TARA HOUSKA: They do. You know, as this—they recently just brought a suit in court saying that, you know, so far we’ve cost them $100 million, that the demonstrations against their project has cost them dearly. And, you know, it’s a reality that this will eventually become a stranded asset. So, you know, if they can’t reach their January 1st build deadlines and are forced to push this project back, I hope that many of their funding partners, which we have, you know, looked at and we know—there’s a full list of them, and people have gone and done direct action, nonviolent direct action, at those places—don’t support a project that impacts negatively so many people. There’s 17 million people that live along the Missouri River. This is indigenous lands. This is sacred sites being destroyed. No investor should want to be part of a project like that. Move to renewable energy.
AMY GOODMAN: Finally, what are you saying about the resistance camps? There are thousands of people who are there. The chairman of the Standing Rock Sioux Tribe, Dave Archambault, says now you can go home and enjoy your winters at home, because this pipeline, at this point, cannot move forward. Do you feel the same way?
TARA HOUSKA: You know, I feel like I think it’s—you know, the response of the administration, from President Obama, was due to a lot of pressure. You know, they put out this Army Corps letter saying that they were going to treat indigenous people as trespassers on treaty lands. More people came. They said they were going to subject us to local law enforcement. More people came. The veterans all showed up, you know, thousands and thousands of people, to effectuate this change. And so, knowing that the Trump administration is coming in, this fight is not over. And so, you know, I think maybe people might need a break. Some folks probably need to go home and like, you know, regroup, after such violations have happened, you know, really violent altercations on behalf of the police. And, you know, I think that we need to remain vigilant at the same time and know that this could happen in just a few short months.

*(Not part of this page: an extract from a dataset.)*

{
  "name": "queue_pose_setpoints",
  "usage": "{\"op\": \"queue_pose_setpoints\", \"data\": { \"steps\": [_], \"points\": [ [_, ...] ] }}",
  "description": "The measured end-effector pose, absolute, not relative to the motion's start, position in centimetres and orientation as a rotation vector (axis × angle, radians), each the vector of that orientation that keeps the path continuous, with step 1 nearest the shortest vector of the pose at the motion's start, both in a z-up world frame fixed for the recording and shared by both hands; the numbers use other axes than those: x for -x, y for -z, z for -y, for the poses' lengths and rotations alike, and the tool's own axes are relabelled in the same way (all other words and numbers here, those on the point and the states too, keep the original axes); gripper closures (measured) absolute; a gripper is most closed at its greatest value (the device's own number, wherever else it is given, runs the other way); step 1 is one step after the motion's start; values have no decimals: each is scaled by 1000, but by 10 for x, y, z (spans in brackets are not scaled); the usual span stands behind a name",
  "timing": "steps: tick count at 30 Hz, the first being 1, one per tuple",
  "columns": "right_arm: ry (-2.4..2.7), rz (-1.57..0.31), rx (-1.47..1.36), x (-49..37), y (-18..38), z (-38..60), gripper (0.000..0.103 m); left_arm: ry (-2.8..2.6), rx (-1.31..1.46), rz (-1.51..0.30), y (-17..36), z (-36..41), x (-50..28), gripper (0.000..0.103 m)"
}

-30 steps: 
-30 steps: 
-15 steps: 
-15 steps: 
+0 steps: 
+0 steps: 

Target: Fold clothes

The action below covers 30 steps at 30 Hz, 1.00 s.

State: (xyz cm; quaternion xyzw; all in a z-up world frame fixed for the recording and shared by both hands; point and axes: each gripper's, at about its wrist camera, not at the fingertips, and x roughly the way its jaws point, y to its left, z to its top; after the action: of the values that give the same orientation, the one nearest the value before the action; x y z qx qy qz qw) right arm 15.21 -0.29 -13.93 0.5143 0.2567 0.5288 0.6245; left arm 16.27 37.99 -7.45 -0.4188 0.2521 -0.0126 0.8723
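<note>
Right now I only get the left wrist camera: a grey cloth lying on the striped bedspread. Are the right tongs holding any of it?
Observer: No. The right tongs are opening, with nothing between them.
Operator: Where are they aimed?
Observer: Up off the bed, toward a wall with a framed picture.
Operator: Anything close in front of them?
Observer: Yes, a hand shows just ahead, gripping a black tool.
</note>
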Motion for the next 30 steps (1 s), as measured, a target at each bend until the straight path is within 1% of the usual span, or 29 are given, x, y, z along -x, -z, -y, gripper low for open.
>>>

AMY GOODMAN: Tara Houska, I want to thank you for being with us, national campaigns director for Honor the Earth. She’s Ojibwe from Couchiching First Nation, has been living in North Dakota now for many months. You’re not actually at the resistance camp now; you’re in Mandan at the Honor the Earth jail support house. Very quickly, in 20 seconds, are there anyone—is there anyone else in jail now who was arrested for protesting the Dakota Access pipeline, the jail being in Mandan, where you are?
TARA HOUSKA: Red Fawn remains in incarceration. She was the woman that was originally charged with attempted murder. The prosecutor had to drop that charge, and now they’re charging her with felony possession of a weapon. So, her case remains ongoing. But there have been over 500 charges brought, so we have a long road in front of us to actually defend these folks.
AMY GOODMAN: Tara Houska is also an indigenous lawyer.